TRY IT: Work out the number of lines that hold "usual" in the listing, and give that number with no other text.
•••
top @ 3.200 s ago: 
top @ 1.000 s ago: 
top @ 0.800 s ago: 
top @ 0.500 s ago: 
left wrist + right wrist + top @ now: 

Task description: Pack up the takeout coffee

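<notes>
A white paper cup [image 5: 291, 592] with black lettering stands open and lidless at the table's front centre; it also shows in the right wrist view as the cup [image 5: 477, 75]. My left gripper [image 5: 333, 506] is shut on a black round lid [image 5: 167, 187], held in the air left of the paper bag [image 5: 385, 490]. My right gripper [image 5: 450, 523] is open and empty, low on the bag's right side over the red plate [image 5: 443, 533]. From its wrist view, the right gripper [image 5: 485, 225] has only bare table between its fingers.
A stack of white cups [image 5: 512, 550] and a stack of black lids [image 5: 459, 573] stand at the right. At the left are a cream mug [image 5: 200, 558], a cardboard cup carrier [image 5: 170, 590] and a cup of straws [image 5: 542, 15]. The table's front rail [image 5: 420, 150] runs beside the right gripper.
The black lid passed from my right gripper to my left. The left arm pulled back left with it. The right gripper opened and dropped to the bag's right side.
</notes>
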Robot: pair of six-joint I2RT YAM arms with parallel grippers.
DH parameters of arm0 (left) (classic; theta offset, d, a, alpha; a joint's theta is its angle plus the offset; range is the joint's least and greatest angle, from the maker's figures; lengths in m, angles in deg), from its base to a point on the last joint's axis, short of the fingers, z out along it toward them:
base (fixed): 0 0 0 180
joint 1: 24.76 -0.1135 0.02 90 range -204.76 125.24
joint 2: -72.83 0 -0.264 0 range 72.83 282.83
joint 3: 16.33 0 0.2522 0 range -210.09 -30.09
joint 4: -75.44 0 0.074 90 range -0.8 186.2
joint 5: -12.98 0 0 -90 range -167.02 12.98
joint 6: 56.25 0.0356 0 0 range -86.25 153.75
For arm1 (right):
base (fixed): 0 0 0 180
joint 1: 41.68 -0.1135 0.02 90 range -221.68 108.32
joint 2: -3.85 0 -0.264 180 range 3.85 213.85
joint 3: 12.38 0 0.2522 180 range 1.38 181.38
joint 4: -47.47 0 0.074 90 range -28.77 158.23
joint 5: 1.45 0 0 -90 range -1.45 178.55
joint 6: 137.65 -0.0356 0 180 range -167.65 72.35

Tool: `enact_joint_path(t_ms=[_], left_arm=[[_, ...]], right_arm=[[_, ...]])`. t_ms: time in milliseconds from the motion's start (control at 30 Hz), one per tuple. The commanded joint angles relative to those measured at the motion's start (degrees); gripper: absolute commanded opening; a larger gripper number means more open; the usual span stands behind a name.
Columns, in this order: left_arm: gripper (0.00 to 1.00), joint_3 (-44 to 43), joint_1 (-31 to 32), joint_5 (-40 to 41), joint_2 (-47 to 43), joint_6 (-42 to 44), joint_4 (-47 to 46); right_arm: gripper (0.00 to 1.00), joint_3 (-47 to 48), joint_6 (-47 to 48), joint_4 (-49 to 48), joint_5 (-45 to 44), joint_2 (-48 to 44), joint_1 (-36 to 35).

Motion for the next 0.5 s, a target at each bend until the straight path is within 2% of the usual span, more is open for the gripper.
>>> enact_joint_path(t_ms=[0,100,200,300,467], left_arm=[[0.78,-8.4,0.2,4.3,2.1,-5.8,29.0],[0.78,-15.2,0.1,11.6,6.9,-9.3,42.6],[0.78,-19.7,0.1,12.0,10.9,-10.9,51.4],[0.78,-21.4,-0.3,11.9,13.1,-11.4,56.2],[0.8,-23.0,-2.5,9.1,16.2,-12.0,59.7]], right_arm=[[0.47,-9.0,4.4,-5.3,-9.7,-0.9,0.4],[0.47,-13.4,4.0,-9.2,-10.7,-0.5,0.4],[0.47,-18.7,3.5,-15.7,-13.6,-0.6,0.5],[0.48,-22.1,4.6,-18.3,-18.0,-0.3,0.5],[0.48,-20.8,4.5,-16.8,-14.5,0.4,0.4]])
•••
TASK OUTPUT: 2